Required work: In the listing that follows, locate the line containing "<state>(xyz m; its" and the line containing "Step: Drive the". Retype exactly those two lines and every line between them, and nothing more.

Data supplied:
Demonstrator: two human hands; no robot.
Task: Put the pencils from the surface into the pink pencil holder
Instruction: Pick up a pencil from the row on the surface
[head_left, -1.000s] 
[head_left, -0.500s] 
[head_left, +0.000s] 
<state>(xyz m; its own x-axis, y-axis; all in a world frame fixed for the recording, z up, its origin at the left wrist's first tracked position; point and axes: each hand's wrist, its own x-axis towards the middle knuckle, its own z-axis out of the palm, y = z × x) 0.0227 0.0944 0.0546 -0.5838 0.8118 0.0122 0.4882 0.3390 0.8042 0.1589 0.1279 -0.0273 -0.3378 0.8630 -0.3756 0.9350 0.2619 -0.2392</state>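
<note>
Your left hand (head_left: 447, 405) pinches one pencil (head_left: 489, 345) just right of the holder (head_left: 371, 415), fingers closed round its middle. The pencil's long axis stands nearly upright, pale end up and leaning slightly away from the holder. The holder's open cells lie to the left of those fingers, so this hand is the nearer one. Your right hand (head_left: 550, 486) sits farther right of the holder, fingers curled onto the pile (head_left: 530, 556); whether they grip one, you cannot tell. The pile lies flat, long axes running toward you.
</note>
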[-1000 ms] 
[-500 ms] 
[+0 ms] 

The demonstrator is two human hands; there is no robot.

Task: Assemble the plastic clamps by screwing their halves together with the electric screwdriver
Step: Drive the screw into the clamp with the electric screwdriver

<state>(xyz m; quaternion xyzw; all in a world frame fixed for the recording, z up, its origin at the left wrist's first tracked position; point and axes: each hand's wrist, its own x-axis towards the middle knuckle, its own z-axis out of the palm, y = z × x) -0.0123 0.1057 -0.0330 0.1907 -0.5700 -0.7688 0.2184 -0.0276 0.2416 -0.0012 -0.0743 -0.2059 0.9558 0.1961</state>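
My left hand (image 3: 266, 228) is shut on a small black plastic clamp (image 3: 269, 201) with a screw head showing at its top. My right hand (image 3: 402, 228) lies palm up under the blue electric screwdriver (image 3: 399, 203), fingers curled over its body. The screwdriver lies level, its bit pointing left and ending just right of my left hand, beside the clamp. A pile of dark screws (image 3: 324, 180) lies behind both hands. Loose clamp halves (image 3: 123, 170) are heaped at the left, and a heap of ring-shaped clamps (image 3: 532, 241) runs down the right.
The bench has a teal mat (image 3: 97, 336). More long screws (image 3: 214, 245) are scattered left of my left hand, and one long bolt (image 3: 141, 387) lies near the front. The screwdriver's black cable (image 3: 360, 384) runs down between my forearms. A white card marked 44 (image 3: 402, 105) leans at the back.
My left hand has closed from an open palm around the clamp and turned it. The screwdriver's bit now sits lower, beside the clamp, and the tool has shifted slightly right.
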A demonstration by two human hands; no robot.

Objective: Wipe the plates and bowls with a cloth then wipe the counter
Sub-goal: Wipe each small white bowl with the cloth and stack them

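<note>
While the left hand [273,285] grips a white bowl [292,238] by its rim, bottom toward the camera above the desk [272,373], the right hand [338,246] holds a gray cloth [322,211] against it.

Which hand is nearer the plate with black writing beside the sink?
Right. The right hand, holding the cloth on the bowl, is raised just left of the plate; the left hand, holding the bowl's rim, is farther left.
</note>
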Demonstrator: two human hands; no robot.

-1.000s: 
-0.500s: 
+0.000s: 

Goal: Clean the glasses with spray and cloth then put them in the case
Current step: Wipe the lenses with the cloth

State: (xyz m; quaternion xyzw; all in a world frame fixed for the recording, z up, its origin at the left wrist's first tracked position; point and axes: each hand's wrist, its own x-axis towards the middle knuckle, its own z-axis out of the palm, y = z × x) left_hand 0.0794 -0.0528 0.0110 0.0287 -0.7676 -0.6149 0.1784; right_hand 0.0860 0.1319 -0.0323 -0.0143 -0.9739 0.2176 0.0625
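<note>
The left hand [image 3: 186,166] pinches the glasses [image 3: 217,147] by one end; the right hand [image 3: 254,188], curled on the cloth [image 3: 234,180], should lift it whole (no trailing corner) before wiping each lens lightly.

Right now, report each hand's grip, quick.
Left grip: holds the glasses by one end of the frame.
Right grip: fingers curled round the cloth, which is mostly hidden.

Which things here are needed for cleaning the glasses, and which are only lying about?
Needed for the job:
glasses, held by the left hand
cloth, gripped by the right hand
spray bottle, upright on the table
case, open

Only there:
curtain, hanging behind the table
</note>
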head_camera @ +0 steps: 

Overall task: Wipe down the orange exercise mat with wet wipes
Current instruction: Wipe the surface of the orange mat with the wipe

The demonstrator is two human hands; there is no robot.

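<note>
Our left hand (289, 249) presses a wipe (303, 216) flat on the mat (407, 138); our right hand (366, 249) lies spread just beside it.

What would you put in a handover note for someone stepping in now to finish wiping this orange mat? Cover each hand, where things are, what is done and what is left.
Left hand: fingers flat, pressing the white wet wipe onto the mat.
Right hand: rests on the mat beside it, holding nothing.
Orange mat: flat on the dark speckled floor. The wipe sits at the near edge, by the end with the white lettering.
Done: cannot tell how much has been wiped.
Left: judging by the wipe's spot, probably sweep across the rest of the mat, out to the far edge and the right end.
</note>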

Result of the exercise:
<state>(xyz m; its own x-axis, y-axis; all in a world frame fixed for the recording, z up, its origin at the left wrist's first tracked position; point and axes: each hand's wrist, its own x-axis towards the middle knuckle, its own z-axis out of the palm, y = z × x) 0.0227 0.0944 0.0546 -0.5838 0.8118 0.0122 0.4882 0.3390 0.8042 0.1589 0.1279 -0.0273 -0.3378 0.8630 -0.3756 0.9350 0.2619 -0.2392</state>
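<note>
Your left hand (head_left: 447, 405) pinches one pencil (head_left: 489, 345) just right of the holder (head_left: 371, 415), fingers closed round its middle. The pencil's long axis stands nearly upright, pale end up and leaning slightly away from the holder. The holder's open cells lie to the left of those fingers, so this hand is the nearer one. Your right hand (head_left: 550, 486) sits farther right of the holder, fingers curled onto the pile (head_left: 530, 556); whether they grip one, you cannot tell. The pile lies flat, long axes running toward you.
</note>
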[-1000 ms] 
[-500 ms] 
[+0 ms] 

The demonstrator is two human hands; there is no robot.

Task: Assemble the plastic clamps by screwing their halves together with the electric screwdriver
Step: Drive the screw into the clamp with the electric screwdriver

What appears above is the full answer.